Leopold. Well, Furniss, an enemy hath done this.

Furniss. Done what? The picnic or the red sickness?

Leopold. The red sickness, of course. Can’t you see what I mean?

Furniss. No, I can’t. You’re too much of a mystic for me, Leopold; but I’ll tell you what, England owes a debt to you and me, my boy, for it was near enough to being a new edition of the black death or the plague.

Leopold. Only the black death and the plague were imported, and this was indigenous. It sprung up under [20] our noses in a healthy place. It came from nowhere, and, thank God, it is gone nowhither.

Furniss. But surely the black death and the plague must have begun somewhere, and they too seem to have gone nowhither.

Leopold.

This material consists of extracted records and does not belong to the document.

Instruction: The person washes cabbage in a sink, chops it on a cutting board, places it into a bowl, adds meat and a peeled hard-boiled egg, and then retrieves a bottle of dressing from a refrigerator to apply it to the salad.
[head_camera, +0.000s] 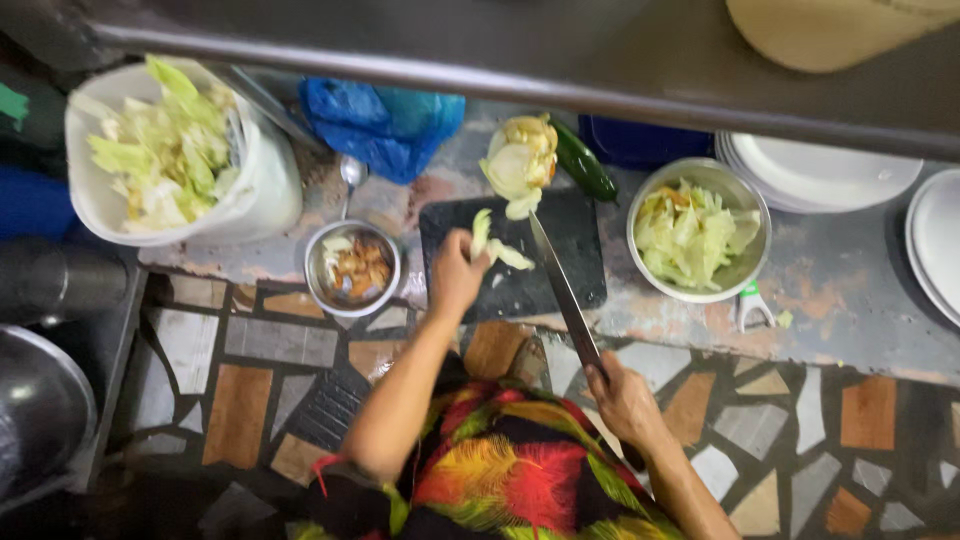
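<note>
A pale green cabbage piece (497, 245) lies on the dark cutting board (580, 270) near the board's left half, and the left hand (455, 275) pinches its lower end, fingers closed on the leaf. Just to its right the long blade of a knife (560, 290) runs slantwise across the board, tip pointing up toward a cut cabbage chunk (520, 160) that sits at the board's top edge. The right hand (622, 398) is wrapped tight around the knife's handle, down below the edge of the worktop (850, 290) and well apart from the left hand. A dark green cucumber (583, 165) lies beside the cabbage chunk, touching or nearly touching it. To the right of the board stands a steel bowl (745, 270) filled with chopped cabbage, with a small white-and-green peeler (752, 305) just below it and a stack of white plates (830, 170) behind. To the left of the board is a small steel bowl (318, 285) holding scraps, a spoon (350, 175) above it, a crumpled blue plastic bag (385, 120), and a large white tub (270, 190) heaped with cabbage leaves. The floor below is patterned with irregular stone tiles (240, 410).
</note>
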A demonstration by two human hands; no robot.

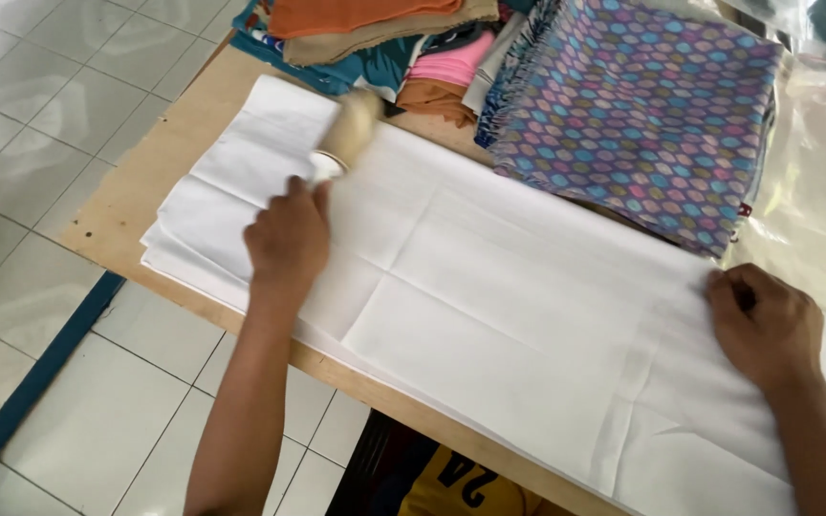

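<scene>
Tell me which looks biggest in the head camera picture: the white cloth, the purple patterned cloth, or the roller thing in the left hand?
1. White cloth: biggest, it covers most of the table.
2. Purple patterned cloth.
3. Roller in the left hand: smallest, though it is blurred.

One package is observed: a clear plastic bag (810, 172), crinkled and glossy, lying at the table's far right beside the patterned fabric stack. No signs or screens are observed.

Single head-worn view, close and steeply downward over the wooden table (136, 191), tiled floor (40, 105) left.
</scene>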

You’re right this far that they all must have had the same sort of beginning. Only it is given to very few to see the beginning, as you and I have seen it, or so near the beginning.

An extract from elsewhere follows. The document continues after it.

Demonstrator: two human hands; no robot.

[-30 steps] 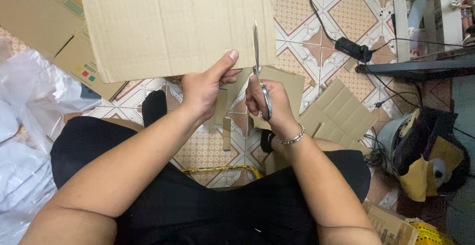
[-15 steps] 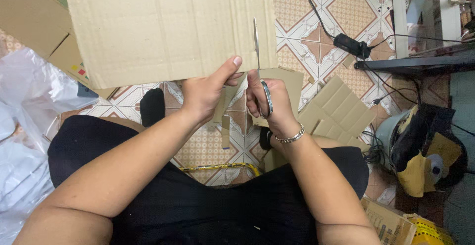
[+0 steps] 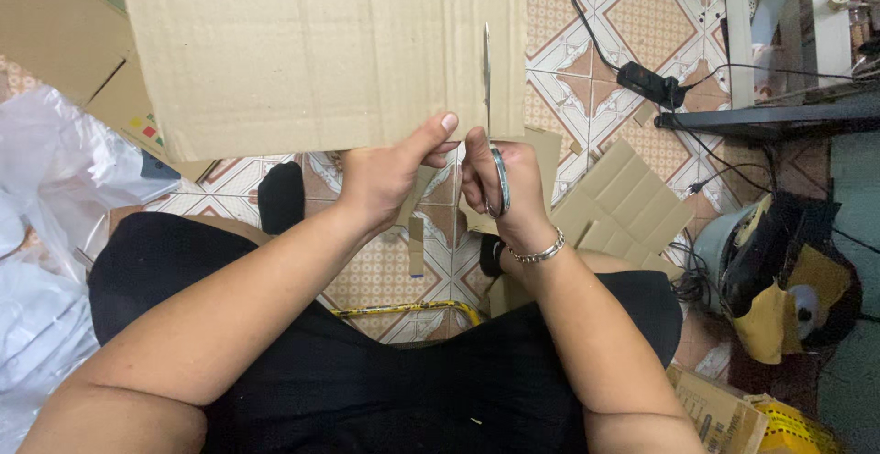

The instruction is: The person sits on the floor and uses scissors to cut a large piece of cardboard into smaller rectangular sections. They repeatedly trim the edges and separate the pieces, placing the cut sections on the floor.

Furniss. Now, Leopold, I hardly see what you are driving at. I am not much on religion, as they say in America, but I believe there is a Power above all. Call that Power God, and let us say that God does as He pleases, and on the whole that it is best that He should. I don’t see that you can get much further than that.

Leopold. I don’t believe that God ever made the plague, or the black death, or the red sickness.

Furniss. Oh, don’t you? Then you are, I suppose, what the churchmen call a Manichee—you believe in the two powers of light and darkness, good and evil. Well, it is not a bad solution of the question as far as it goes, but I can hardly accept it.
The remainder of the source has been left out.